## WHAT IS REQUIRED
Pictures are to be omitted. Output only the lines from the one containing "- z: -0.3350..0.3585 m" through the end of the data, word for word.

= Beginning of Section =

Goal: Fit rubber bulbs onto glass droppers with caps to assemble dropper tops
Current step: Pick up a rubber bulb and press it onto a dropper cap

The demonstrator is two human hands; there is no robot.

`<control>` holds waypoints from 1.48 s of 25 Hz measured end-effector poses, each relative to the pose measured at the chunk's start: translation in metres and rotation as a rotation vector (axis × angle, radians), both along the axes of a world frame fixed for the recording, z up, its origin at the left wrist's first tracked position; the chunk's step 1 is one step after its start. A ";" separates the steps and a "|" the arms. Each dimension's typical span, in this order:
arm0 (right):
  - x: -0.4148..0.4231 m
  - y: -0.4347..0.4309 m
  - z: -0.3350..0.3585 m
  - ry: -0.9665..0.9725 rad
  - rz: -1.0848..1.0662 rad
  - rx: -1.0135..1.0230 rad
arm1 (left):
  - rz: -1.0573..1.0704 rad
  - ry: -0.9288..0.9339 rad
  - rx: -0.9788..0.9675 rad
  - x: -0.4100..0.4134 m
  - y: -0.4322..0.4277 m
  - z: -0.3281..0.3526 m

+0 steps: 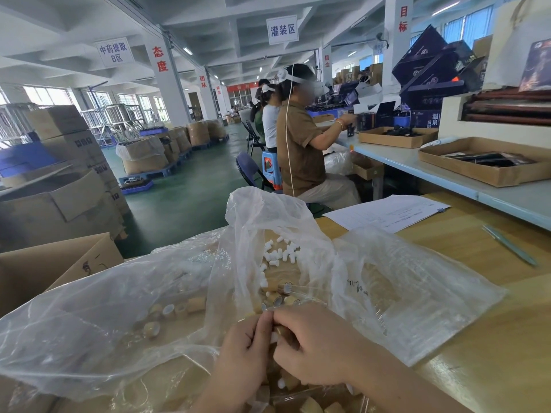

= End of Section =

## REPLY TO THE EXERCISE
  - z: -0.3350..0.3585 m
  - ry: -0.9665..0.9725 rad
  - rz: -1.0848..1.0662 rad
  - rx: -1.0135..1.0230 rad
arm1 (left):
  - rz: -1.0573..1.0704 rad
  - ry: -0.9288..0.9339 rad
  - rx: -0.9788..0.9675 rad
  - x: -0.4100..0.4134 m
  - y: -0.4322..0.4277 m
  - z: -0.3281..0.3526 m

+0 steps: 

This exercise is finished.